• [Action item]: Output the listing in full. Every line stays exactly as it is.
====================
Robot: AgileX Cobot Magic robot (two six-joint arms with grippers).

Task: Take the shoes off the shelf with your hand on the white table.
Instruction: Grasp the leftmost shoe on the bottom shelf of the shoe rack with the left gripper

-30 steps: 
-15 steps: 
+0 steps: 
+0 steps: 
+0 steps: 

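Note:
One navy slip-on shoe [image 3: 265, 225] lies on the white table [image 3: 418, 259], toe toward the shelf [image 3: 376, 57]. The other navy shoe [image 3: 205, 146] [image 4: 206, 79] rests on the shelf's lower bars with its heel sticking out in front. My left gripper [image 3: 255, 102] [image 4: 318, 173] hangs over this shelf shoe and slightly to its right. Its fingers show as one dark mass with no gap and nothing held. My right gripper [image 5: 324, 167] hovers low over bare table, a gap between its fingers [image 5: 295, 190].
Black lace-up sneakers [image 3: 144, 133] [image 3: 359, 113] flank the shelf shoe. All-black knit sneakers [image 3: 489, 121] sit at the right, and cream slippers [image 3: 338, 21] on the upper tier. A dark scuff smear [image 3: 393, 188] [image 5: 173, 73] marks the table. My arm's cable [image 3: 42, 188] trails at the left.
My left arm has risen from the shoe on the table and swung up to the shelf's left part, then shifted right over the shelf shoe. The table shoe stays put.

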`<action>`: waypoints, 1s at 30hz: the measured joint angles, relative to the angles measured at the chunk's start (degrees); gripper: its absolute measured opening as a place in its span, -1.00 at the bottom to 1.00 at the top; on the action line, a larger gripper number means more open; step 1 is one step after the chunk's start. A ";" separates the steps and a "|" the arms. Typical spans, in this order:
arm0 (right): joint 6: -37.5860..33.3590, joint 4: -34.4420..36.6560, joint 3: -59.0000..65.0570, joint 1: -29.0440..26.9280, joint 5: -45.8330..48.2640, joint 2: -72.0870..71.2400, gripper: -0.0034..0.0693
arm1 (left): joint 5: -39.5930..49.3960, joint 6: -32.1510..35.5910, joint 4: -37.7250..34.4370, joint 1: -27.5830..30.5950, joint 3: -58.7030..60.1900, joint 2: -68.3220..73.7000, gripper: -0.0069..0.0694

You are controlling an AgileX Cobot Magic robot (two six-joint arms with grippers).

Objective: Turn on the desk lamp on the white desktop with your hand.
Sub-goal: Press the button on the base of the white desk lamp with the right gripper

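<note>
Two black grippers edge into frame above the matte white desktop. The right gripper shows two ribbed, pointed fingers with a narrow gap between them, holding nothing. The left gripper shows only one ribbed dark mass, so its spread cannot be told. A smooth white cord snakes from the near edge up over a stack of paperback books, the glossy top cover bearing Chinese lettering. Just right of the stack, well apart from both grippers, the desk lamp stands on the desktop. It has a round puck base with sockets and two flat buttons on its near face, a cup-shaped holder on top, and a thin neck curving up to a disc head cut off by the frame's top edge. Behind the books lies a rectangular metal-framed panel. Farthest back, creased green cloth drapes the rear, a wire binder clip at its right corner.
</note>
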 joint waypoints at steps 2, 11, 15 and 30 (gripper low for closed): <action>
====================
• [Output for this task]:
Robot: AgileX Cobot Magic robot (two six-joint arms with grippers).

Task: Take the shoes off the shelf with your hand on the white table.
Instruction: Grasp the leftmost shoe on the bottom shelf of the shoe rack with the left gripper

-30 steps: 
-15 steps: 
+0 steps: 
+0 steps: 
+0 steps: 

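Note:
One navy slip-on shoe [image 3: 265, 225] lies on the white table [image 3: 418, 259], toe toward the shelf [image 3: 376, 57]. The other navy shoe [image 3: 205, 146] [image 4: 206, 79] rests on the shelf's lower bars with its heel sticking out in front. My left gripper [image 3: 255, 102] [image 4: 318, 173] hangs over this shelf shoe and slightly to its right. Its fingers show as one dark mass with no gap and nothing held. My right gripper [image 5: 324, 167] hovers low over bare table, a gap between its fingers [image 5: 295, 190].
Black lace-up sneakers [image 3: 144, 133] [image 3: 359, 113] flank the shelf shoe. All-black knit sneakers [image 3: 489, 121] sit at the right, and cream slippers [image 3: 338, 21] on the upper tier. A dark scuff smear [image 3: 393, 188] [image 5: 173, 73] marks the table. My arm's cable [image 3: 42, 188] trails at the left.
My left arm has risen from the shoe on the table and swung up to the shelf's left part, then shifted right over the shelf shoe. The table shoe stays put.
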
`<action>`: waypoints, 1s at 30hz: the measured joint angles, relative to the angles measured at the chunk's start (degrees); gripper: its absolute measured opening as a place in its span, -1.00 at the bottom to 1.00 at the top; on the action line, a larger gripper number means more open; step 1 is one step after the chunk's start. A ";" separates the steps and a "|" the arms. Typical spans, in this order:
arm0 (right): joint 6: -37.5860..33.3590, joint 4: -34.4420..36.6560, joint 3: -59.0000..65.0570, joint 1: -29.0440..26.9280, joint 5: -45.8330..48.2640, joint 2: -72.0870..71.2400, gripper: -0.0034..0.0693
arm1 (left): joint 5: -39.5930..49.3960, joint 6: -32.1510..35.5910, joint 4: -37.7250..34.4370, joint 1: -27.5830..30.5950, joint 3: -58.7030..60.1900, joint 2: -68.3220..73.7000, gripper: -0.0069..0.0694

You are controlling an AgileX Cobot Magic robot (two six-joint arms with grippers).

Objective: Turn on the desk lamp on the white desktop with your hand.
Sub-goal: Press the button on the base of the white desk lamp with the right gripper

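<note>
Two black grippers edge into frame above the matte white desktop. The right gripper shows two ribbed, pointed fingers with a narrow gap between them, holding nothing. The left gripper shows only one ribbed dark mass, so its spread cannot be told. A smooth white cord snakes from the near edge up over a stack of paperback books, the glossy top cover bearing Chinese lettering. Just right of the stack, well apart from both grippers, the desk lamp stands on the desktop. It has a round puck base with sockets and two flat buttons on its near face, a cup-shaped holder on top, and a thin neck curving up to a disc head cut off by the frame's top edge. Behind the books lies a rectangular metal-framed panel. Farthest back, creased green cloth drapes the rear, a wire binder clip at its right corner.
</note>
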 joint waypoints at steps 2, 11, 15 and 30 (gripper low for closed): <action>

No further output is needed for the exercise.